*EXERCISE AIM*: Set the data below down again, exactly, with every picture left out.
***
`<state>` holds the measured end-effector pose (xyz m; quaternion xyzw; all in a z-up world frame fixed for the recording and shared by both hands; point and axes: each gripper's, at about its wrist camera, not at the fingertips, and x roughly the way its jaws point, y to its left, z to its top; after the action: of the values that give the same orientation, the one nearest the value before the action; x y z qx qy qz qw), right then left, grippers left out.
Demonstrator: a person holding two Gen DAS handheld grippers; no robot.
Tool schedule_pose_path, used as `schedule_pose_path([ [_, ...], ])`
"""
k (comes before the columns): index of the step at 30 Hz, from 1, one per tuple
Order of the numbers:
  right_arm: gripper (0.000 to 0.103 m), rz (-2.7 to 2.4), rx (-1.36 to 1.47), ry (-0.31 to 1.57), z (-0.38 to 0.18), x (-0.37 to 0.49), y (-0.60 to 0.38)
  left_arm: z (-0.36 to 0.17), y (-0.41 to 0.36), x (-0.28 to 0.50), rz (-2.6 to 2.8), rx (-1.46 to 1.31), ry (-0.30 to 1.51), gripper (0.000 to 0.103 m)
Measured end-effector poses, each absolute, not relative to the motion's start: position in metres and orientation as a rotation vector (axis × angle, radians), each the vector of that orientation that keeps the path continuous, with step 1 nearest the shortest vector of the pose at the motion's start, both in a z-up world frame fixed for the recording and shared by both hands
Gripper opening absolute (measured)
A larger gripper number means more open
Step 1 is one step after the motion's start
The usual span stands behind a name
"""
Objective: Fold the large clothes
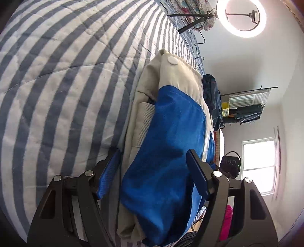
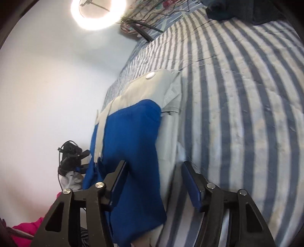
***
*SOLUTION TO THE PROBLEM*:
`<state>` holds the measured end-effector pose (xyz m; quaternion xyzw; all in a z-up world frame fixed for the recording and shared by both hands; point and axes: each gripper's, at about its wrist camera, not at the fingertips, and x roughly the way its jaws point, y to its left, z to its top; after the action: of the values that give the same orientation, the one nearest the value before the action; x y z qx qy qz qw), right then left, grippers left out.
Demonstrator: a person holding two Gen DAS handheld grippers; no robot.
Tool schedule_pose_path, used as `schedule_pose_path([ [_, ...], ])`
"""
k (comes before the columns): index of the step at 30 Hz, from 1, one per tuple
Order of the numbers:
  right_arm: gripper (0.000 to 0.103 m), rz (-2.7 to 2.4), rx (-1.36 to 1.47), ry (-0.31 to 1.57), z (-0.38 to 0.18), x (-0.37 to 0.49), y (-0.60 to 0.38)
  left_arm: z (-0.36 to 0.17), y (-0.41 to 0.36), x (-0.28 to 0.50), rz (-2.6 to 2.8), rx (-1.46 to 1.31), ry (-0.30 to 1.51), gripper (0.000 to 0.103 m)
Measured end-effector poses, each absolute, not relative to the motion's start: position in metres and orientation as a rotation vector (axis × angle, radians), each the vector of that orientation that keeps the path continuous, with step 1 nearest the shortest vector of the pose at the motion's start, both in a z-up world frame fixed for the recording and shared by both hands
Gripper opening absolute (measured)
A larger gripper number means more open
Step 1 is one step after the motion's start
The usual span stands behind a name
"""
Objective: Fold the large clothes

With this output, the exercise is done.